Only the lines from the beginning of the entries through the one with "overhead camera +" should be written out, please, exactly and without any pictures.

• • • • • • •

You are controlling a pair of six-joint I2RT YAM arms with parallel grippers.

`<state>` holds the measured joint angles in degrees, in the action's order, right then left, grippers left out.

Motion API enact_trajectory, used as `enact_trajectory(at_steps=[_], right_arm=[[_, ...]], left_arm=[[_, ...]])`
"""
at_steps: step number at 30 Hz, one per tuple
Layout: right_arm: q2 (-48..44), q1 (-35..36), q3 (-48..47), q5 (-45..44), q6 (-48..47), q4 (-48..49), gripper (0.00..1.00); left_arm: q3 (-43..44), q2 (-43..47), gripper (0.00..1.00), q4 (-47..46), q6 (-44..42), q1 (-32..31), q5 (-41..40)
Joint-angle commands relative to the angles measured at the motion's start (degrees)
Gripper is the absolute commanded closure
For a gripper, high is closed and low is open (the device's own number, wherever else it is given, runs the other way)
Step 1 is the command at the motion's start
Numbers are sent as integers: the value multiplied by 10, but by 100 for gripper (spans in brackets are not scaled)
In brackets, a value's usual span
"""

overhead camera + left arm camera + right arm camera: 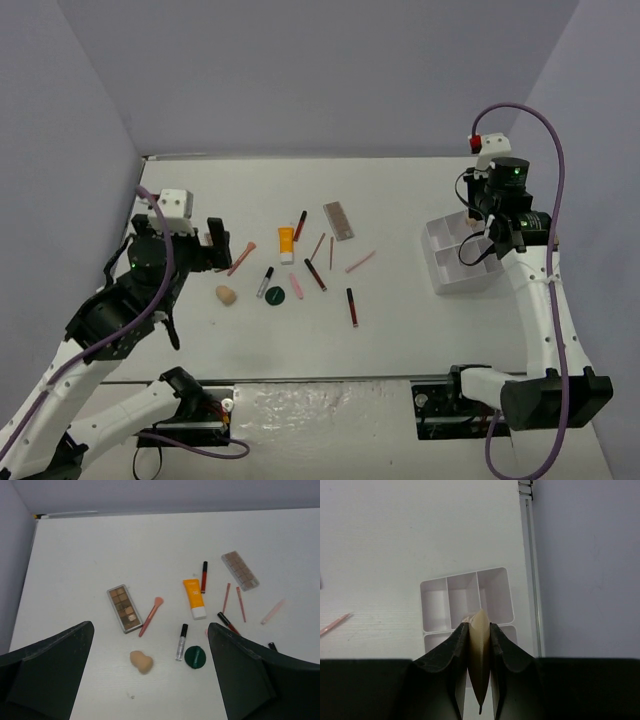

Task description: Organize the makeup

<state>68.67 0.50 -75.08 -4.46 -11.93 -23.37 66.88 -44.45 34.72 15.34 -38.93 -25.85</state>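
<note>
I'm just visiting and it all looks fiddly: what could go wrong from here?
The right fingers pinch a beige tube above the white tray; released off-centre, it might land across a divider. The left fingers, wide open over the palette, brush and sponge lying close together, could nudge a neighbour while grabbing one.

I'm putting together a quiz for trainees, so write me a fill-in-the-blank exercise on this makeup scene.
1. The right gripper holds a beige tube above the white ____.
2. The jaws of the left gripper stand ____.
3. On the table lie ____ eyeshadow palettes.
Missing words: tray; open; two.
</note>
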Motion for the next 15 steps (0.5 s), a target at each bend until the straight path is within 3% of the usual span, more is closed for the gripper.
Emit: enact_trajectory(at_steps=[1,7,15], right_arm=[[19,-40,-11,42,-11,97,100],[33,-85,23,89,-8,146,100],[52,-118,47,102,8,181,100]], left_arm=[[-55,24,3,4,-34,10,-59],[-117,49,3,4,-35,35,-43],[-121,51,3,6,-29,62,-22]])
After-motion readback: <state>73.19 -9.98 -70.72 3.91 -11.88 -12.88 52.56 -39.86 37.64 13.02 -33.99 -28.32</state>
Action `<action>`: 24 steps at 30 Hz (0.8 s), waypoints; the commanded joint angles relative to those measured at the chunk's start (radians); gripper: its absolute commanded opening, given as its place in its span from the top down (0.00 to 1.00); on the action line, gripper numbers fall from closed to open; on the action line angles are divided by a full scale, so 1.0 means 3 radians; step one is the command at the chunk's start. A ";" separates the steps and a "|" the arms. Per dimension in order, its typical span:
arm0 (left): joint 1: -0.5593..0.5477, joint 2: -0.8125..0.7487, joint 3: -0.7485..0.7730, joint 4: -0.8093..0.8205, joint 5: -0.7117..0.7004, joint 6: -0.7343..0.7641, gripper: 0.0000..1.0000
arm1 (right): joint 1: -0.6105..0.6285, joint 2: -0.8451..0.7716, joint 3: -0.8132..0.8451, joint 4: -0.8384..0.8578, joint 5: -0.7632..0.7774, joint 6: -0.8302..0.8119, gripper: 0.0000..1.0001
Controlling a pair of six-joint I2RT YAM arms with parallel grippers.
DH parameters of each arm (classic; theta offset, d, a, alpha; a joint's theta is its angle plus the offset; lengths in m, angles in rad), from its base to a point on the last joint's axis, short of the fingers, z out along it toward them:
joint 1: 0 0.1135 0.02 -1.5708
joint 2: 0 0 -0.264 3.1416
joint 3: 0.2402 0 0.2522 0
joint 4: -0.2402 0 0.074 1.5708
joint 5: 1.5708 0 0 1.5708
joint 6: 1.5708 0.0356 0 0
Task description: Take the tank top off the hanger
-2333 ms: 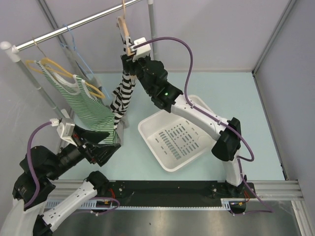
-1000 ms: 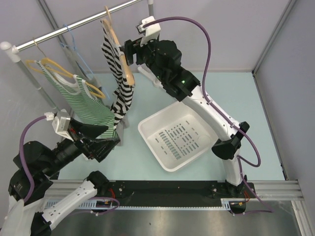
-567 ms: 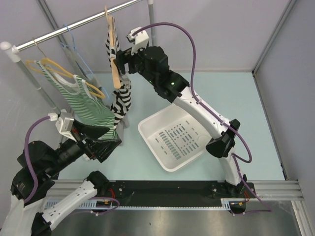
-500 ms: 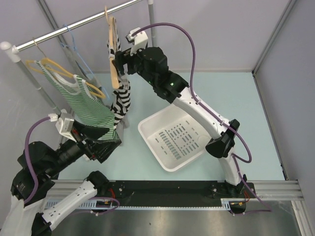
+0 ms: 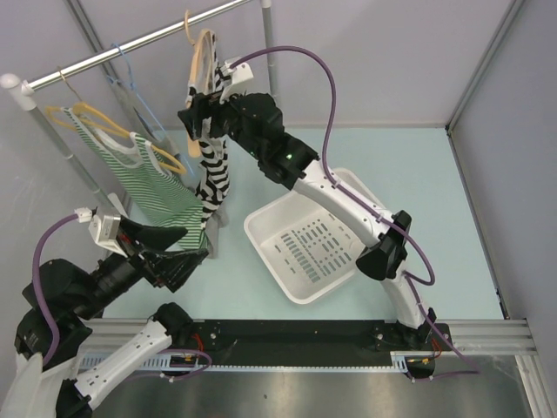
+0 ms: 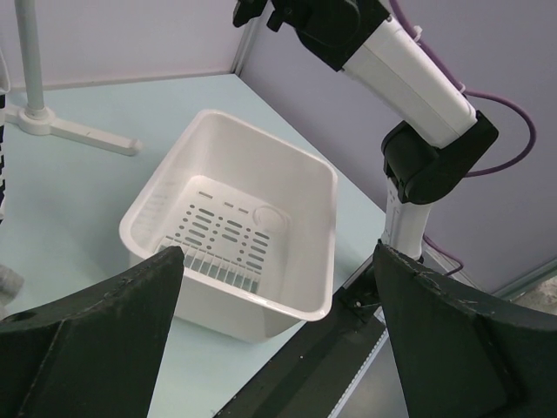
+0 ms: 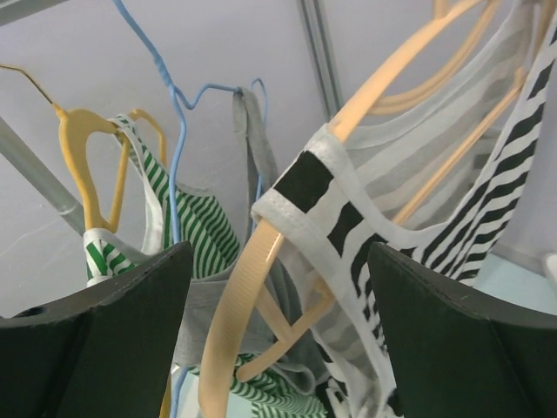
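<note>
Desk pale blue, walls close on three sides. Clothes rail runs across back-left corner on a stand. White basket sits mid-desk, nothing in it.

Striped tank top, black and white, hangs from tan hanger hooked on the rail, body drooping down toward the desk. Green striped top on a yellow hanger just to its left, near but apart.

Right end effector is up at the hanger's shoulder, fingers spread wide, gripping nothing. In the wrist view the strap and the hanger arm lie between the open fingers. Left end effector is low near the tank top hem, also spread wide and gripping nothing, its camera looking at the basket.

Step looks like: getting a hold on the strap, garment not off yet. Next likely needs the right fingers to close on fabric only, not the hanger arm, then slide the strap off the shoulder end.

Room: tight left by green top and a blue wire hanger; open desk and basket to the right.
</note>
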 commanded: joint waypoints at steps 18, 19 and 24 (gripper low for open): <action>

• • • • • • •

**EXPECTED ANSWER:**
You are controlling a pair of six-joint I2RT YAM arms with parallel grippers.

`<state>` holds the measured joint angles in degrees, in the action's order, right then left, grippers left out.

Motion API enact_trajectory, used as `enact_trajectory(at_steps=[_], right_arm=[[_, ...]], left_arm=[[_, ...]])`
"""
at_steps: step number at 30 Hz, one per tuple
Layout: right_arm: q2 (-48..44), q1 (-35..36), q3 (-48..47), q5 (-45..44), q6 (-48..47), q4 (-48..49), gripper (0.00..1.00); left_arm: q3 (-43..44), q2 (-43..47), gripper (0.00..1.00), q4 (-47..46), q6 (-44..42), q1 (-32..31), q5 (-41..40)
Joint-angle commands relative to the angles measured at the motion's start (degrees)
Gripper is the absolute commanded closure
For a gripper, high is closed and low is open (the device's own number, wherever else it is given, runs the other way)
Step 1 is the command at the motion's start
Numbers are sent as integers: the value multiplied by 10, but by 100 for gripper (spans in brackets are not scaled)
In brackets, a value's usual span
"""

overhead camera + left arm camera + right arm camera: 

The response is complete as it stands.